I wouldn't say rampage made a great showing bro IMO. And it sounds like crocop should have tried to train in a cage as LEXED mentioned....that is just idiotic of him.

----------


## Tony Bologna

Yes holy sh!t of all that is holy what the motherfvcking sh!t is Crocop getting KO'ed and Randy called it..., anyways my sadness has passed... GO RANDY FTW!!!

And AA can suck a nut for his pvssy piss poor performance...

Bisping A+

Kongo good 4 you

blah blah UFC 70 w/ commercials...  :Shrug:

----------


## Lexed

They kept showing the girls gone wild dvd's so I ordered one

----------


## dhriscerr

I just got home from work at the meat ***t. Anyone know if you can download it online yet???

----------


## Doc M

> I just got home from work at the meat ***t. Anyone know if you can download it online yet???
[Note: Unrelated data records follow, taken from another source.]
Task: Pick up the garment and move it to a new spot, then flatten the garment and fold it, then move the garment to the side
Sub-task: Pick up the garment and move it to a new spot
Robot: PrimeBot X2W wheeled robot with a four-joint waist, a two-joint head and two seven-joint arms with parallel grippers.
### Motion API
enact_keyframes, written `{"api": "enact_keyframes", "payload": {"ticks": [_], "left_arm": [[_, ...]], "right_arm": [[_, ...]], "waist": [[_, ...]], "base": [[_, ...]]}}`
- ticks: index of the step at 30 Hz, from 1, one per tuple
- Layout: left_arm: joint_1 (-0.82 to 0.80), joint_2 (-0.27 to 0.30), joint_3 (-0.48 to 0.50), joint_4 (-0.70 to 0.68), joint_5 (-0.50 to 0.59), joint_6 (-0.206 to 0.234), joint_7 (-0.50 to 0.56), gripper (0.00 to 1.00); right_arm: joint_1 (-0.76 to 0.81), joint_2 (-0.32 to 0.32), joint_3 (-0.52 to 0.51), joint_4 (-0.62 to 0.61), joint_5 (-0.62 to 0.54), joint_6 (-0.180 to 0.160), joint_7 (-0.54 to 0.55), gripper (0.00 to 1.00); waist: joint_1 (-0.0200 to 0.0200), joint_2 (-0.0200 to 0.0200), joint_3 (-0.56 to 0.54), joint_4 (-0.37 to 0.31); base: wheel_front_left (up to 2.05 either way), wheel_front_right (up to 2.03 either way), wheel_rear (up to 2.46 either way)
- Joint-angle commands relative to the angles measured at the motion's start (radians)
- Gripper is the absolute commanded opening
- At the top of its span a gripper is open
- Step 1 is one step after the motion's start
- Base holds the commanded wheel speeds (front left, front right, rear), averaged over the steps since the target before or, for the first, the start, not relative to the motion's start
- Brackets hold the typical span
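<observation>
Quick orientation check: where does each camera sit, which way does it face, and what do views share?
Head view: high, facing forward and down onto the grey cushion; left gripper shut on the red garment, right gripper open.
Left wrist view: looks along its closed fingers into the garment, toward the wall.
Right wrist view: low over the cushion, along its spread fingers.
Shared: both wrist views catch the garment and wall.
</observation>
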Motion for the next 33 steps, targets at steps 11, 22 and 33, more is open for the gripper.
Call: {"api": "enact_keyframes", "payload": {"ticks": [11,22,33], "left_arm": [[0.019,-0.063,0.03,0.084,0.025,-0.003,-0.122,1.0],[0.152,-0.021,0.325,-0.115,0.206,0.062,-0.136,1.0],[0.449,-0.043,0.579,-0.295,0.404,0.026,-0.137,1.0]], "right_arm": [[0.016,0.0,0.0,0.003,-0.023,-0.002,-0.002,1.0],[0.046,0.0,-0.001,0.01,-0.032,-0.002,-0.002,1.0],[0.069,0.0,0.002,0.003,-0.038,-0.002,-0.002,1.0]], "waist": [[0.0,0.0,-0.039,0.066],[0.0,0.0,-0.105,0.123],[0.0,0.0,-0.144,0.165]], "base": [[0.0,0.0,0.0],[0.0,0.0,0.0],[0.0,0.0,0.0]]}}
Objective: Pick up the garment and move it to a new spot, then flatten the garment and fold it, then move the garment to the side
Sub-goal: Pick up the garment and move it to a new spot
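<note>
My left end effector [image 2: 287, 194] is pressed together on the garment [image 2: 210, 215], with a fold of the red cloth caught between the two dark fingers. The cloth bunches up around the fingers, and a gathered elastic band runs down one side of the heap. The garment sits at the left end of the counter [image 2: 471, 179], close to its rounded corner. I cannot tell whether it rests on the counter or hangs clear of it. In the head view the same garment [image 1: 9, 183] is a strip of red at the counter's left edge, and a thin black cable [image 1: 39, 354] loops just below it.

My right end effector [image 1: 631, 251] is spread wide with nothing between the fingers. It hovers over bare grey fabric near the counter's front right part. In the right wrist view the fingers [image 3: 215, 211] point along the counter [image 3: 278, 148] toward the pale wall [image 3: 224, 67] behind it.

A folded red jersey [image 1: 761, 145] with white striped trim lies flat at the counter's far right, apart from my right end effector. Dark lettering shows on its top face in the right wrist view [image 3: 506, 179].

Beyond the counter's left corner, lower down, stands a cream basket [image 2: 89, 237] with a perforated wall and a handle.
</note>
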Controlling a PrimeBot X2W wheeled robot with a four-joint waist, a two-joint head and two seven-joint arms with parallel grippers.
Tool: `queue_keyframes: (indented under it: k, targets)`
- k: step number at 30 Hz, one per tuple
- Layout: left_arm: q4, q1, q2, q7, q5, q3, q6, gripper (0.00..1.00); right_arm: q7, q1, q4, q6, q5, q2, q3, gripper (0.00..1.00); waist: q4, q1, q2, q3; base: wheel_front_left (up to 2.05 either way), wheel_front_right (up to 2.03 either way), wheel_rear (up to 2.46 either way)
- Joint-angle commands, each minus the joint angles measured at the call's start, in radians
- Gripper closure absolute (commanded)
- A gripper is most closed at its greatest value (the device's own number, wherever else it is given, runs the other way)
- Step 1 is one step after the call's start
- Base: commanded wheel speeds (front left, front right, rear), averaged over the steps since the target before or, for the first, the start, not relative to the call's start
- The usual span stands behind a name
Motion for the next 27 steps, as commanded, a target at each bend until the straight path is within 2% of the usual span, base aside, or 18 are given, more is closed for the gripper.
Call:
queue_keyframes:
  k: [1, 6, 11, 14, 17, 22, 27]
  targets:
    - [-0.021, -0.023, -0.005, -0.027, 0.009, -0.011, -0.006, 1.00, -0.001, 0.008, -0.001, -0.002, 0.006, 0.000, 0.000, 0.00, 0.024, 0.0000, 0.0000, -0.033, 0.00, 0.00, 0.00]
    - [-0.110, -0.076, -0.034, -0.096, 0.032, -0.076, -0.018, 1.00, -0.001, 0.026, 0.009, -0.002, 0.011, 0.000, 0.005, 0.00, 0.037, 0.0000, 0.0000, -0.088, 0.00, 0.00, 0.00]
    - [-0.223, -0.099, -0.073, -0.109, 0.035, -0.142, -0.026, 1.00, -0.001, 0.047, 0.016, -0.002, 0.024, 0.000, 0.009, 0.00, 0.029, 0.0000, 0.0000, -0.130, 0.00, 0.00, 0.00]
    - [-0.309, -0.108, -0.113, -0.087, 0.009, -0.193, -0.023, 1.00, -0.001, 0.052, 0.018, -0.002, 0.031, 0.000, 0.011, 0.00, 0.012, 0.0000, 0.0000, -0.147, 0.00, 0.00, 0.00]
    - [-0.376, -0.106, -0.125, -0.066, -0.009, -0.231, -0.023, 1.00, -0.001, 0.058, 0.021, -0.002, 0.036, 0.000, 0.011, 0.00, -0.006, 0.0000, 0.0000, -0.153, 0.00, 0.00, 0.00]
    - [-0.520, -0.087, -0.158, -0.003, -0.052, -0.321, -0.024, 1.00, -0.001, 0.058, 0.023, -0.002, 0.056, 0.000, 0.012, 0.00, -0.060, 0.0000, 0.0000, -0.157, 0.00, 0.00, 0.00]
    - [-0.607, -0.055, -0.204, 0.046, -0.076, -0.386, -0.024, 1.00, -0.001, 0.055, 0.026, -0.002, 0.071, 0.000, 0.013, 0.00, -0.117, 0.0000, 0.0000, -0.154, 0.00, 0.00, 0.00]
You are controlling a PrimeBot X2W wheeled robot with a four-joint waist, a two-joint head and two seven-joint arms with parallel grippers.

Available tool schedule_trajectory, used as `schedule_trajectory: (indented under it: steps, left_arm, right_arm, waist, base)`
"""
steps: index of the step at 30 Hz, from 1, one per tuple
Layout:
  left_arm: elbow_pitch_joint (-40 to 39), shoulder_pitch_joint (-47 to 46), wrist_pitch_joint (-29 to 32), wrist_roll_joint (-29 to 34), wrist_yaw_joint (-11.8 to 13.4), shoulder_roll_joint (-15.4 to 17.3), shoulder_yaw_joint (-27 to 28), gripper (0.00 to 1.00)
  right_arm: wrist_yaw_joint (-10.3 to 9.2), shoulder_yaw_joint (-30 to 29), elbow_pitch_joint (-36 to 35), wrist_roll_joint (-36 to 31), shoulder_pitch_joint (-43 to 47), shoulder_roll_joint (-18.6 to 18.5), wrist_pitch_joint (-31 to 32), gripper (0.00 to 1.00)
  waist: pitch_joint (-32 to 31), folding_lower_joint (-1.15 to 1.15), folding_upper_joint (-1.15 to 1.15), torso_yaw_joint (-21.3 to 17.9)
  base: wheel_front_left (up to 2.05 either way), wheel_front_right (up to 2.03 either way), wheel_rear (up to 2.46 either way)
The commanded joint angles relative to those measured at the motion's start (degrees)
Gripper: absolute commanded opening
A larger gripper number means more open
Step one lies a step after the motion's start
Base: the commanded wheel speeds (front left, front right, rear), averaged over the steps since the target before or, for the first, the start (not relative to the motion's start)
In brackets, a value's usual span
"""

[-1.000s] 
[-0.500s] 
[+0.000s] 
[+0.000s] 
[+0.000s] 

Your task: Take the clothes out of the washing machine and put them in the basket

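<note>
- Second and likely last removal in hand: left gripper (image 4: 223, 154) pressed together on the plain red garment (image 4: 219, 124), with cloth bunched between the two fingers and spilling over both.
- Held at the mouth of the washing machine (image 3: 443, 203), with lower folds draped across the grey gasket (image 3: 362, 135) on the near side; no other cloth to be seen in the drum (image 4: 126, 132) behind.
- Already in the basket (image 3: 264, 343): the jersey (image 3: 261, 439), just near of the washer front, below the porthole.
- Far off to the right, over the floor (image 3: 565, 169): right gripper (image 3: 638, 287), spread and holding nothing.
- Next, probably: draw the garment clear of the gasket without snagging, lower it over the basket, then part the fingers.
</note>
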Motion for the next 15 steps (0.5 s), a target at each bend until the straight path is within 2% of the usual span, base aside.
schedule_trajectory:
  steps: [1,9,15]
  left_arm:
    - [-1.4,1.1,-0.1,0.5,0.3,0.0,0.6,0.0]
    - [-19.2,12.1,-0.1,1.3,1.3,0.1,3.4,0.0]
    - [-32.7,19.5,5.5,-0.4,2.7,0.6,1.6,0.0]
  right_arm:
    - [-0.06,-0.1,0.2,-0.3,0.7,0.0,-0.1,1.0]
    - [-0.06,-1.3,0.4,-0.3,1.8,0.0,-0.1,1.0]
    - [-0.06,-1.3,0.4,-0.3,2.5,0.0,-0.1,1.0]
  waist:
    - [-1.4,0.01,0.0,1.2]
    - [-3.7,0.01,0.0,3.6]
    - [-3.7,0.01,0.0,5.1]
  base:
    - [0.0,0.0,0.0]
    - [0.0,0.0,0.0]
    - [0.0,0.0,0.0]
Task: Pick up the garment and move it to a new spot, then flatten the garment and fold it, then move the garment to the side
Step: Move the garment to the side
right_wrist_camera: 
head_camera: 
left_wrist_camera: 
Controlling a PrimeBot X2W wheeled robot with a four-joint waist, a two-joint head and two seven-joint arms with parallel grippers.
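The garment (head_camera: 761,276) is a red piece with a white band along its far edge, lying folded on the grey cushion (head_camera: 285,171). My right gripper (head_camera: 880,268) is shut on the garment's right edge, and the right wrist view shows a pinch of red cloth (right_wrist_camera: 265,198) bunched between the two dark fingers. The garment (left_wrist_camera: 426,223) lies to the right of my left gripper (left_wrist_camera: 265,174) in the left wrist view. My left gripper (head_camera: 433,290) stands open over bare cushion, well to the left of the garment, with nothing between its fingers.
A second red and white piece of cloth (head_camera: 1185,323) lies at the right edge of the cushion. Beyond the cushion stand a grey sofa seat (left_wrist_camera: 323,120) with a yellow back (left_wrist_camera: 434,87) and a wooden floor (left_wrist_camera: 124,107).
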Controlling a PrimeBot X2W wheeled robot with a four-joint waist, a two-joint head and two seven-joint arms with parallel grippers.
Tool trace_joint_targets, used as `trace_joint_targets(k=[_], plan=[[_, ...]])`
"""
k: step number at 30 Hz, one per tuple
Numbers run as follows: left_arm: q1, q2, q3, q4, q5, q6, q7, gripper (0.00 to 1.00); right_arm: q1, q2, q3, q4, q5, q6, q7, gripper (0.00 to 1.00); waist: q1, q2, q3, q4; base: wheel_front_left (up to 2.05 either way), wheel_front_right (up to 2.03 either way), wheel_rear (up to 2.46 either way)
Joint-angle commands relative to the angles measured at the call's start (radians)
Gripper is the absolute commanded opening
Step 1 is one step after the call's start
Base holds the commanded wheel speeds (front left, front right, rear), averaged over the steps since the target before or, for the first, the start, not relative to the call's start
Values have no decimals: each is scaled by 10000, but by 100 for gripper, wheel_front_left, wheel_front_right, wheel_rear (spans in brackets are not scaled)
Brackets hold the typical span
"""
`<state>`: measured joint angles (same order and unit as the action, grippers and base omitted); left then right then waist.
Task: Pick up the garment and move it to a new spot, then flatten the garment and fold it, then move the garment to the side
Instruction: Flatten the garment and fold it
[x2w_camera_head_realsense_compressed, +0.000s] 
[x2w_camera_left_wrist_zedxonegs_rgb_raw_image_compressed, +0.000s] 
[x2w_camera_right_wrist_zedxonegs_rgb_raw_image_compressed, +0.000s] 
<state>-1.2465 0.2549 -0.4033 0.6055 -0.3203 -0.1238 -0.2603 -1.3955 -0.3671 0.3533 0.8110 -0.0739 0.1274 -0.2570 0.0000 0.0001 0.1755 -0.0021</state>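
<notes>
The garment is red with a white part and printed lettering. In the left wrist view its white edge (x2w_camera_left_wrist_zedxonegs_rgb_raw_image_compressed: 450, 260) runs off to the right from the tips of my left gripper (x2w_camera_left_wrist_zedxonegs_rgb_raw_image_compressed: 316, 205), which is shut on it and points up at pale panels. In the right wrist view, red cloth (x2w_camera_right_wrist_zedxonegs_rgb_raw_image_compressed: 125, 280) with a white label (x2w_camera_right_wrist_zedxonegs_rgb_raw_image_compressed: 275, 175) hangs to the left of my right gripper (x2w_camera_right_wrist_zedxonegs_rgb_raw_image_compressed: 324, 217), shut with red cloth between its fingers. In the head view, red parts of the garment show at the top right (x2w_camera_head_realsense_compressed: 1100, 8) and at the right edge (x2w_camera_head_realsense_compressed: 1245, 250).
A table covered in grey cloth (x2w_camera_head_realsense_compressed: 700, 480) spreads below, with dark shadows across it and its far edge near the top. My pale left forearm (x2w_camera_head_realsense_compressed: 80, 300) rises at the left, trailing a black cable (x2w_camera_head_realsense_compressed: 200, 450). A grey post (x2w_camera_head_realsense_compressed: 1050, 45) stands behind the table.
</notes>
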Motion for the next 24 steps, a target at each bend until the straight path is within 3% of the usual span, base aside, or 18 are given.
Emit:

Yes, anyone have the link to the Crocop fight?

----------


## dhriscerr

http://www.youtube.com/watch?v=VR_sS4AUPcw
Whole fight, but foreign 

Replay of last few seconds and commentary after fight with many replays, in English
http://www.youtube.com/watch?v=RKr4XgW00ro

----------


## PoorMan

Looks to me like CC cant adapt to the elbows too well. He got tagged with a few of those and got cut. Herb dean standing them up was ridiculous. gonzaga was busy on the ground. I like CC and looked for him to win, but i like couture better and didnt wanna see CC kill couture if CC won. I think gonzaga/couture is a better match. 

Gonzaga beats Cro-cop by head kick. Un-fcking-believable. Im willing to bet that NO ONE bet on gonzaga to win by head kick, lol. His leg/foot did look horrifying, you could see Herbs face when he stopped it. He put his hand over his face with a wide open mouth and calmly removed cro-cops foot from his ass, lol. But CC was standing and walking what appeared to be normally, so I guess hes ok.

Besides Gonzaga/Couture, who fights next in the HW division?

----------


## WHOADY4SHOADY

That was one of the worst knock outs I have ever seen.

----------


## muaythaiguy76

did anyone else notice that cro cop looked less fit?

----------


## Testsubject

man that ruined my night, nasty knockout, that was bad, that kicked ****ed him up, he didnt seem to eager to continue fighting when rogan was talking to him.

----------


## Testsubject

> did anyone else notice that cro cop looked less fit?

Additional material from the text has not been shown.